His status as an insurgent and his embrace of left-wing priorities ― like “Medicare for All,” a Green New Deal, tuition-free public college and student debt forgiveness ― have made him the progressive favorite in the race. Sen. Elizabeth Warren (D-Mass.) endorsed him in January, and the Working Families Party, a force in New York, followed suit in February.
Although Jones touts those progressive credentials, he is also not shy about his stint as a corporate lawyer.
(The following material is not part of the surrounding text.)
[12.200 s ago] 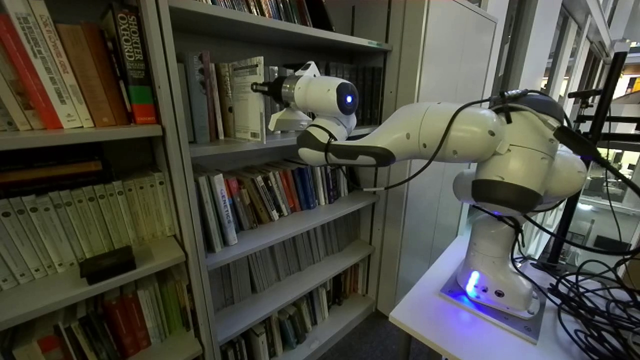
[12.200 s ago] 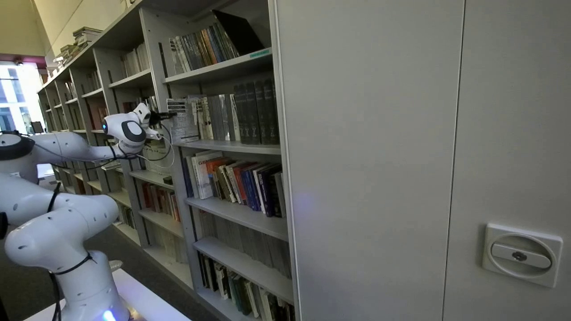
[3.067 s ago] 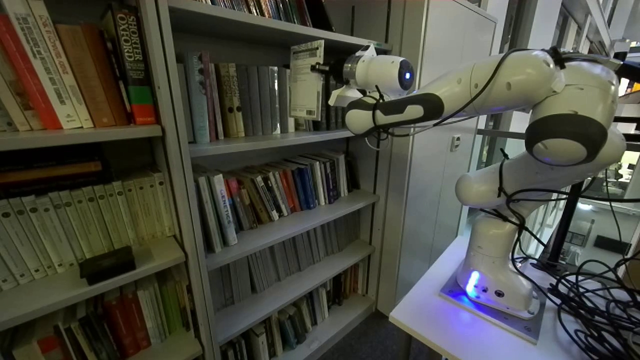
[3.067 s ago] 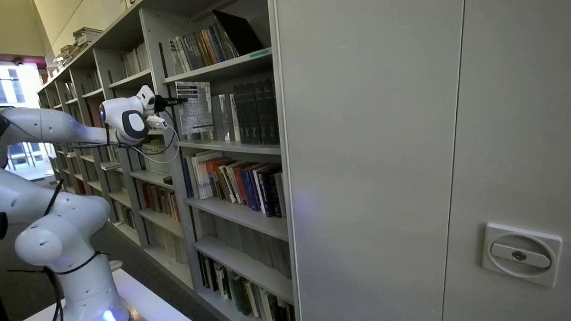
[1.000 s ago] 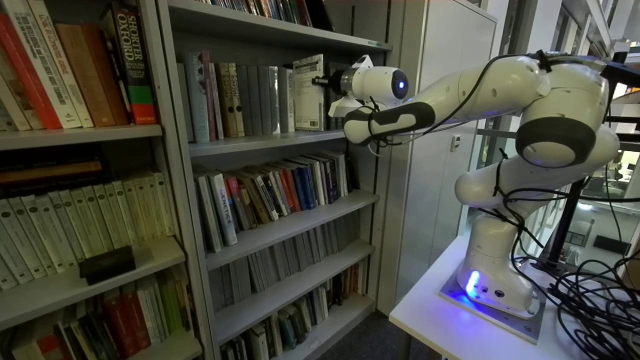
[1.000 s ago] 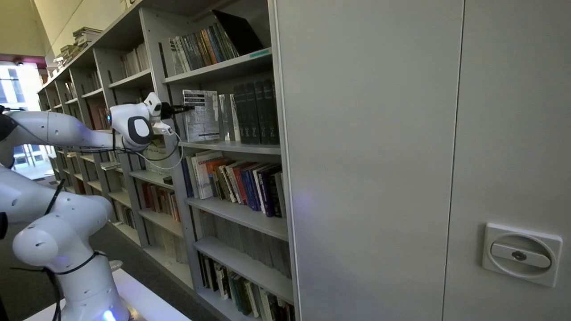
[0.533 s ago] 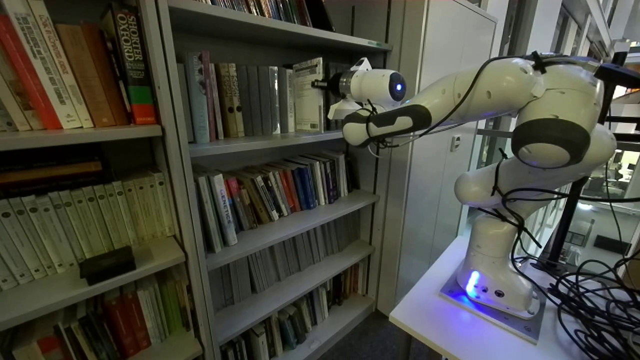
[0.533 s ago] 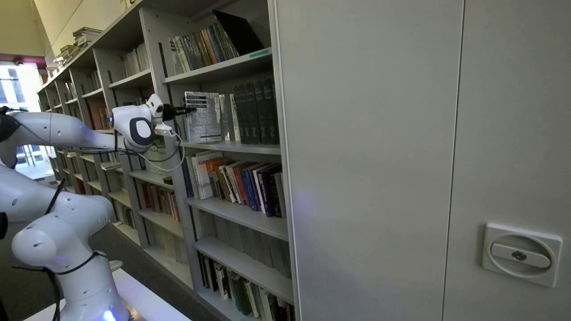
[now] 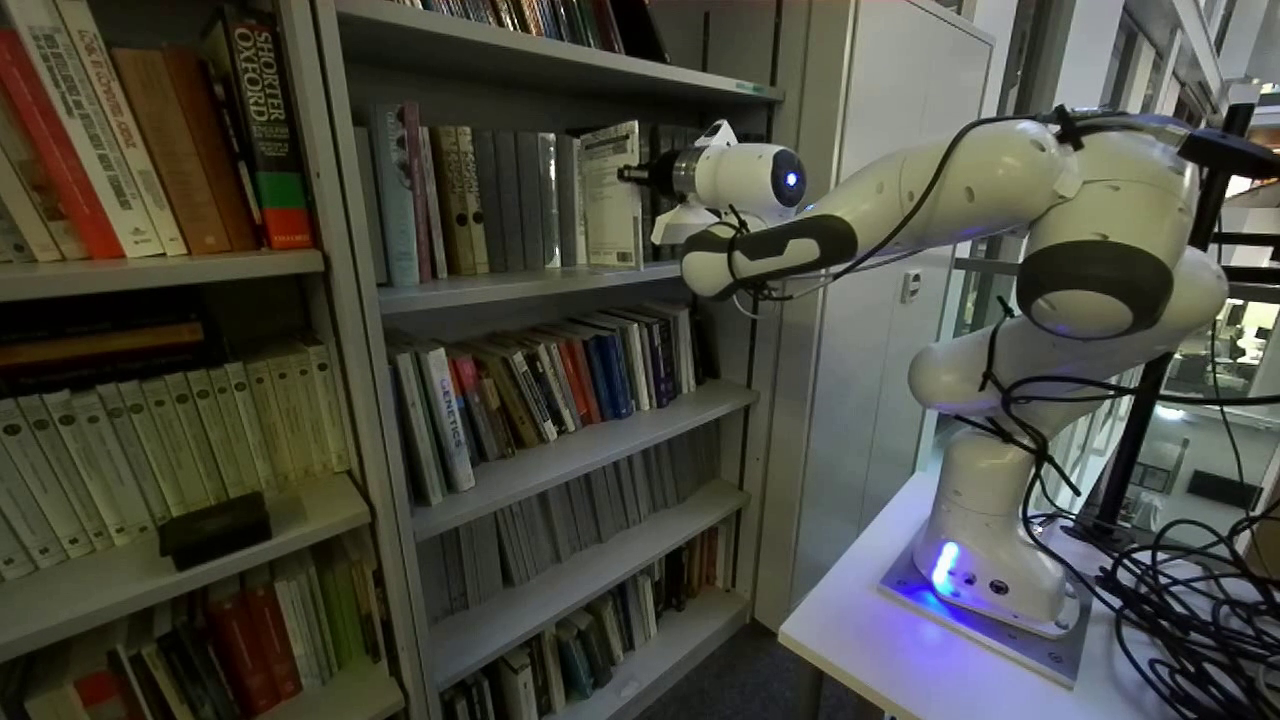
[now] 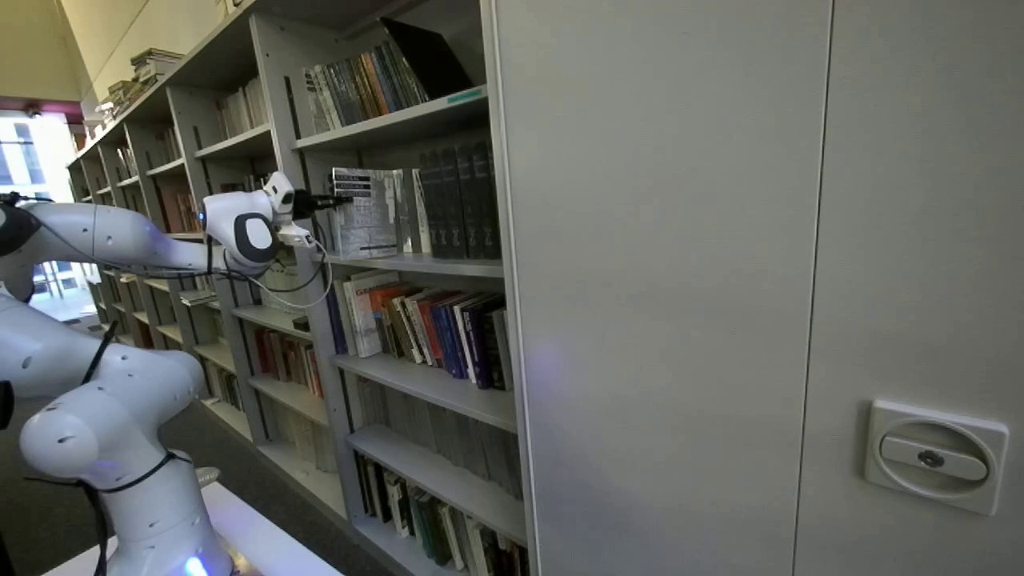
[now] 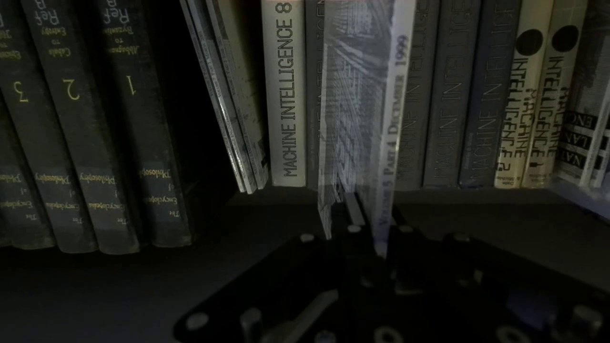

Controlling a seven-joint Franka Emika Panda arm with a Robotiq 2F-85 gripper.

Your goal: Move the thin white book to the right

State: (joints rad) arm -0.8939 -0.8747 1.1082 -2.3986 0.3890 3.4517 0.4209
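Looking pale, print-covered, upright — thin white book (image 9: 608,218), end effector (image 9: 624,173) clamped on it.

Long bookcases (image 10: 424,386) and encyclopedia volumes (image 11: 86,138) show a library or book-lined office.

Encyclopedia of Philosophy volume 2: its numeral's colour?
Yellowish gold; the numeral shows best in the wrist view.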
He spent four years at Davis Polk & Wardwell, a Manhattan-headquartered megafirm, before taking a job with the Westchester County Law Department a few years ago.
The deck is stacked against everyday people because of the vast wealth and other resources corporations can command in service of their agenda.
Mondaire Jones
Jones told HuffPost in an October interview that his legal work “helped me understand how corporations think” and how “the deck is stacked against everyday people because of the vast wealth and other resources corporations can command in service of their agenda.”
His best-funded opponents in the primary are Adam Schleifer, a former federal prosecutor and son of a pharmaceutical company founder, and Evelyn Farkas, a former deputy assistant secretary of defense under President Barack Obama.
Farkas has elicited scrutiny on the left for the donations she has received from prominent figures in the defense industry and national security establishment, including John Negroponte, a former ambassador to Iraq under President George W. Bush.
She has taken a pledge not to accept donations from fossil fuel industry lobbyists. When HuffPost inquired about $2,000 that Farkas had received from Caroline Maury Devine, a board member of the oil giant ConocoPhillips, the campaign said it would return the money. Even though Devine is not technically a fossil-fuel lobbyist, the campaign concluded that accepting her support would violate the spirit of the pledge.
New York state Sen. David Carlucci is further behind in fundraising, but he enjoys high name recognition in a congressional district that includes his Rockland County legislative district. Carlucci was one of eight Democrats in the state Senate who aligned with Republicans until April 2018, effectively keeping that chamber in Republican hands despite Democrats’ numerical majority. Progressive challengers unseated six out of eight renegade Democrats in the 2018 Democratic primary, but Carlucci survived.
While progressive candidates who try to unseat incumbent Democrats in Congress garner more attention, the left has had far more success electing candidates in safe Democratic districts when the incumbent has died or retired. Freshman progressive Reps. Rashida Tlaib (Mich.), Ilhan Omar (Minn.) and Jesús “Chuy” Garcia (Ill.) all won open seats.
New York’s 17th District is such firmly Democratic territory that Lowey did not even face a Republican opponent in 2016 and 2018. But it is also a largely affluent, suburban district with one of the country’s largest populations of ultra-Orthodox Jewish Americans ― a community that sometimes skews more conservative ― and Jones’ candidacy will test progressives’ reach.
New York’s congressional primaries are scheduled to take place on June 23.
In light of social-distancing guidelines during the COVID-19 pandemic, New York Gov. Andrew Cuomo (D) issued an executive order enabling voters to cast absentee ballots without requiring a reason. The state is sending residents absentee ballot request forms by mail.